Słowa papieża dają do zrozumienia, że Boże Narodzenie, owszem jest pamiątką wcielenia Syna
Bożego w ludzką naturę i przyjścia na świat jako człowieka, ale też jest wydarzeniem, które nieustannie się dokonuje. Bóg wciąż do nas przychodzi, by okazać nam prawdziwą miłość i podnieść nas ze słabości grzechu. Kiedyś przyszedł jako Bóg-Człowiek w Betlejem, a dzisiaj przychodzi w Eucharystii, w drugim człowieku, jest obecny w różnych wydarzeniach.
Przychodzi, bo pragnie z nami rozmawiać, napełniać nasze serce miłością i dobrocią. Pragnie, aby przez nas i z naszą pomocą ta dobroć i miłość docierały do innych.

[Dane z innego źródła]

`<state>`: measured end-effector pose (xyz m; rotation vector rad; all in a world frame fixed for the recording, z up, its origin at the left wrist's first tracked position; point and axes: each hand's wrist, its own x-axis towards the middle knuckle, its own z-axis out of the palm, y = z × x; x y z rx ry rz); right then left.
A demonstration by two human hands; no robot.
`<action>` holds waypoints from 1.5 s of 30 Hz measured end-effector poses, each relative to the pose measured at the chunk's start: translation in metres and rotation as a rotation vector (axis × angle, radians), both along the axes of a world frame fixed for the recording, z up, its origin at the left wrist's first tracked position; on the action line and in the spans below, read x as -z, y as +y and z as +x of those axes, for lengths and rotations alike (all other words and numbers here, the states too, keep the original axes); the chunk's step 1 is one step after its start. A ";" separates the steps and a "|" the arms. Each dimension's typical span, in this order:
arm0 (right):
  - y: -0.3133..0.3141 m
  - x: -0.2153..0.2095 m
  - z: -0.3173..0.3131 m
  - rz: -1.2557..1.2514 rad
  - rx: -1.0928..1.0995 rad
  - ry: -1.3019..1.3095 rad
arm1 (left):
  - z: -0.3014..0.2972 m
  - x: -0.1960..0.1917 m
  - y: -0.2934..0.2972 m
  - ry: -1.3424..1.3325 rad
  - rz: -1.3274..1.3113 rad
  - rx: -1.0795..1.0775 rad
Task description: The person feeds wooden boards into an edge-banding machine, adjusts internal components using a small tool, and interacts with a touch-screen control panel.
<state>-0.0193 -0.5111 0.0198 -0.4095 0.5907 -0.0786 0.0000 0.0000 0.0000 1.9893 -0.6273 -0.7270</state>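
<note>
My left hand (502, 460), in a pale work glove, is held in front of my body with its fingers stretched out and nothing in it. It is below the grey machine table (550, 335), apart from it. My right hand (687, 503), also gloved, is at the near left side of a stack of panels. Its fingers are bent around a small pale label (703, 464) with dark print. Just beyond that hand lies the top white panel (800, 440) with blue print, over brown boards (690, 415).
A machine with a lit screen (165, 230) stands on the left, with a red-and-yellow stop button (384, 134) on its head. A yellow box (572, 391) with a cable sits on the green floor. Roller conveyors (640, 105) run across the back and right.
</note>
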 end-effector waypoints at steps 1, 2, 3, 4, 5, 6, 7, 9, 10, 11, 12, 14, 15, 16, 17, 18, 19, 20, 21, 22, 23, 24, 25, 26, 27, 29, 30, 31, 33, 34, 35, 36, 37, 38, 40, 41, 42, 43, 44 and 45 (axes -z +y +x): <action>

Otwórzmy więc swoje serce na przychodzącego do nas Boga w Jezusie Chrystusie! Udajmy się w naszej duchowej pielgrzymce do Betlejem na spotkanie z Panem i prośmy Go, aby nas ubogacił swoimi darami: pokojem, radością i miłością.
Łączę się z Wami wszystkimi we wspólnym przeżywaniu tych świąt Bożego Narodzenia, które maja dla mnie wielkie znaczenie, i z serca Wam błogosławię.